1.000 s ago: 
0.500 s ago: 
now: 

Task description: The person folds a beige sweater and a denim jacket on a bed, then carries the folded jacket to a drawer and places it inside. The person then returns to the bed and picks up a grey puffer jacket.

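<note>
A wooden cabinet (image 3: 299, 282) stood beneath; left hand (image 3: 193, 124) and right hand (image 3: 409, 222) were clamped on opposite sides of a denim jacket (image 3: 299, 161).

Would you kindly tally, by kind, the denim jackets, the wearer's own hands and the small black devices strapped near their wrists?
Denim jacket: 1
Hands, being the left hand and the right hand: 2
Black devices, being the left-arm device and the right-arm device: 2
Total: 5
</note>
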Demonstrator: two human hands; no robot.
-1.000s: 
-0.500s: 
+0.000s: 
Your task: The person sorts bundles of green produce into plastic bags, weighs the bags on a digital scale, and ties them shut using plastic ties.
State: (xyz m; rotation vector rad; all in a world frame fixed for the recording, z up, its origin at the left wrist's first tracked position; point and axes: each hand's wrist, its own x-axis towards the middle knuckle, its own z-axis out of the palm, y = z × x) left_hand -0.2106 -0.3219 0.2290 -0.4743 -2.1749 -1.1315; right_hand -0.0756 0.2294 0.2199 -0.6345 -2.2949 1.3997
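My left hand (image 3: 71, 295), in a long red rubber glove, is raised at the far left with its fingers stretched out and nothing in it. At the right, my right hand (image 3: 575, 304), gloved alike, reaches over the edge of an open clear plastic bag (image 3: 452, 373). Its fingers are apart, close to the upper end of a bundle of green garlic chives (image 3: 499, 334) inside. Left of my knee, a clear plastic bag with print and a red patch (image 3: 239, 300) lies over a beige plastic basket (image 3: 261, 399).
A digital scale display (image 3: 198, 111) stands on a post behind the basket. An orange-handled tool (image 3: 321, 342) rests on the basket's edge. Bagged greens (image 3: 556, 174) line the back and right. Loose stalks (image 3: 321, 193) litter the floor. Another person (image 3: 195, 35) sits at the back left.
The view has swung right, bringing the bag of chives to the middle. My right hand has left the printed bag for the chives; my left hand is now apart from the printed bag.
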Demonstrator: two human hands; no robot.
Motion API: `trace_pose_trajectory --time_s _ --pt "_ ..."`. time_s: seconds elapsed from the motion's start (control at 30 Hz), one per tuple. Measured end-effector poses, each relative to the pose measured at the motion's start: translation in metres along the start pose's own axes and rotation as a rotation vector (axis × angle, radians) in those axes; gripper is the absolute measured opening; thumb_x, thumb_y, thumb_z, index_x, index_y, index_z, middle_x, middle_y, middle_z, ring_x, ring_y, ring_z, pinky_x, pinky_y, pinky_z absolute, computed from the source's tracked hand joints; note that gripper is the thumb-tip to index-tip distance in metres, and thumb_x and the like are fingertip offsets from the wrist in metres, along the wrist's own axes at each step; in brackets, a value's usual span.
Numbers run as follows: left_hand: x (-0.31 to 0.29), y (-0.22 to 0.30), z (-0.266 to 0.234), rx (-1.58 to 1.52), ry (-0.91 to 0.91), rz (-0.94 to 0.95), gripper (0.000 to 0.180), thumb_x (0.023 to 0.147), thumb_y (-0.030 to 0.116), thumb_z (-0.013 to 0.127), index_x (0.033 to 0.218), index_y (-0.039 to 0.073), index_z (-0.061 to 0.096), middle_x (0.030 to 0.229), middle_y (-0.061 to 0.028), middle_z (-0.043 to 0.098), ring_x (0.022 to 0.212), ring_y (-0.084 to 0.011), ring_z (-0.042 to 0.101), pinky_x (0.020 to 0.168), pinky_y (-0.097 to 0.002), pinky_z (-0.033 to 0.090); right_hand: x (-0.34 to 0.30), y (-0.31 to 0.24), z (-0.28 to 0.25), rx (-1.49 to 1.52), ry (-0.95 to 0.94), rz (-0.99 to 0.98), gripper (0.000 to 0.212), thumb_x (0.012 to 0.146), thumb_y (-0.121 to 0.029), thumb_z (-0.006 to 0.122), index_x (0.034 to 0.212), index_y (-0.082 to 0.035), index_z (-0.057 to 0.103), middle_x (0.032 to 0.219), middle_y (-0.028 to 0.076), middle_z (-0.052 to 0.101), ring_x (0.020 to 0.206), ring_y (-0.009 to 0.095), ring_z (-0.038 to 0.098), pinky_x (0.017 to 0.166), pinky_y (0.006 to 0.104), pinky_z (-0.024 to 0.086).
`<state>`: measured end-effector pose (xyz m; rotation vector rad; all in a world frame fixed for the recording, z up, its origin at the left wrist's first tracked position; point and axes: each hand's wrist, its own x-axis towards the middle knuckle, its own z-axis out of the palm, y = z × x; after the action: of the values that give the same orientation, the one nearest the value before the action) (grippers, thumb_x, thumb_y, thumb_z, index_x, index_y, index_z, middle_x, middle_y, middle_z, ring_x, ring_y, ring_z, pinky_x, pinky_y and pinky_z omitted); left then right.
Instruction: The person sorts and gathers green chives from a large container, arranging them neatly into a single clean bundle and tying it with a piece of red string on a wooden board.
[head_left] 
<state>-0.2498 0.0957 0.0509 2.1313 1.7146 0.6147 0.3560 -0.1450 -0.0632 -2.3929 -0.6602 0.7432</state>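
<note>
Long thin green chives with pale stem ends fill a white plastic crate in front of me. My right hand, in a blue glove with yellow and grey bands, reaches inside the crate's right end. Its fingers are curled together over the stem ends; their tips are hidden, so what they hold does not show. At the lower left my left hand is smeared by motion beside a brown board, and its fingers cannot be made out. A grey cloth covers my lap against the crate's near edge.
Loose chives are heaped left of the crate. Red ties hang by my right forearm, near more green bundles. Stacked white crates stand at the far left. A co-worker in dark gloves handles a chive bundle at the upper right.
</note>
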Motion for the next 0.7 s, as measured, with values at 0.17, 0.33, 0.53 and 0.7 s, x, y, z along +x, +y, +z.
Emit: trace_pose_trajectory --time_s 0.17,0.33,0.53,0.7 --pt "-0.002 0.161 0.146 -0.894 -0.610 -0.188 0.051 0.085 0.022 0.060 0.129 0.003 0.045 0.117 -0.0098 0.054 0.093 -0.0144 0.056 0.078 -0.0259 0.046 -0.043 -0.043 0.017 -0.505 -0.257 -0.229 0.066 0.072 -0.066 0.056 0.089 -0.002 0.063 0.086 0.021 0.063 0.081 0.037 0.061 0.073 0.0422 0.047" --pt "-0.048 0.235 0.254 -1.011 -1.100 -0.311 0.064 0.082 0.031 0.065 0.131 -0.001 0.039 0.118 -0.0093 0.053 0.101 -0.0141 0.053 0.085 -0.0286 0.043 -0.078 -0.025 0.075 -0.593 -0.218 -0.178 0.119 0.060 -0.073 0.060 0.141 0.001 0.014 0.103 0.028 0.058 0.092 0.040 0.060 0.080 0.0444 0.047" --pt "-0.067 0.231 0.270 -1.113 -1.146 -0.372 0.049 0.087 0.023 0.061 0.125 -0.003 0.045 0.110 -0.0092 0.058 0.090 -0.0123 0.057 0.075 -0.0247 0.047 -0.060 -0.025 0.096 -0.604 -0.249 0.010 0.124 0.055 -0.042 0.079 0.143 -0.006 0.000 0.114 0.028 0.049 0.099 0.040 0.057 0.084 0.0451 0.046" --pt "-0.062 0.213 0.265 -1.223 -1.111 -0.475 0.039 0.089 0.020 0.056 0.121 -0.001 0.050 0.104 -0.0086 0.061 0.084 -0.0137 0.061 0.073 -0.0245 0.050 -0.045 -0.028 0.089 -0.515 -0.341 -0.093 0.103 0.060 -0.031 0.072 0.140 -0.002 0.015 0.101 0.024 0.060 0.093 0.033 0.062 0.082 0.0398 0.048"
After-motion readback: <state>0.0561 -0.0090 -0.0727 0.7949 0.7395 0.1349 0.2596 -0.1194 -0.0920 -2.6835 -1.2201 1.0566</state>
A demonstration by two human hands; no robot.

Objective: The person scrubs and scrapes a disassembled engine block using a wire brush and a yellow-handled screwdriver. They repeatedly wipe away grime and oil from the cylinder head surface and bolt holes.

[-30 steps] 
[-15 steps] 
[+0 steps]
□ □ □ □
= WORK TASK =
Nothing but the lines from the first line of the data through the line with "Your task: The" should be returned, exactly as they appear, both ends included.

= FINISHED TASK =
1.000 s ago: 
0.500 s ago: 
now: 

Task description: The person folds a beige sweater and a denim jacket on a bed, then carries the folded jacket to a drawer and places it inside. The person then returns to the bed and picks up a grey puffer jacket.

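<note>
A wooden cabinet (image 3: 299, 282) stood beneath; left hand (image 3: 193, 124) and right hand (image 3: 409, 222) were clamped on opposite sides of a denim jacket (image 3: 299, 161).

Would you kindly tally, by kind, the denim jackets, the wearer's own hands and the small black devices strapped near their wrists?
Denim jacket: 1
Hands, being the left hand and the right hand: 2
Black devices, being the left-arm device and the right-arm device: 2
Total: 5
</note>
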Demonstrator: two human hands; no robot.
-1.000s: 
-0.500s: 
+0.000s: 
Your task: The person sorts bundles of green produce into plastic bags, weighs the bags on a digital scale, and ties them shut using plastic ties.

The answer has been fully written out.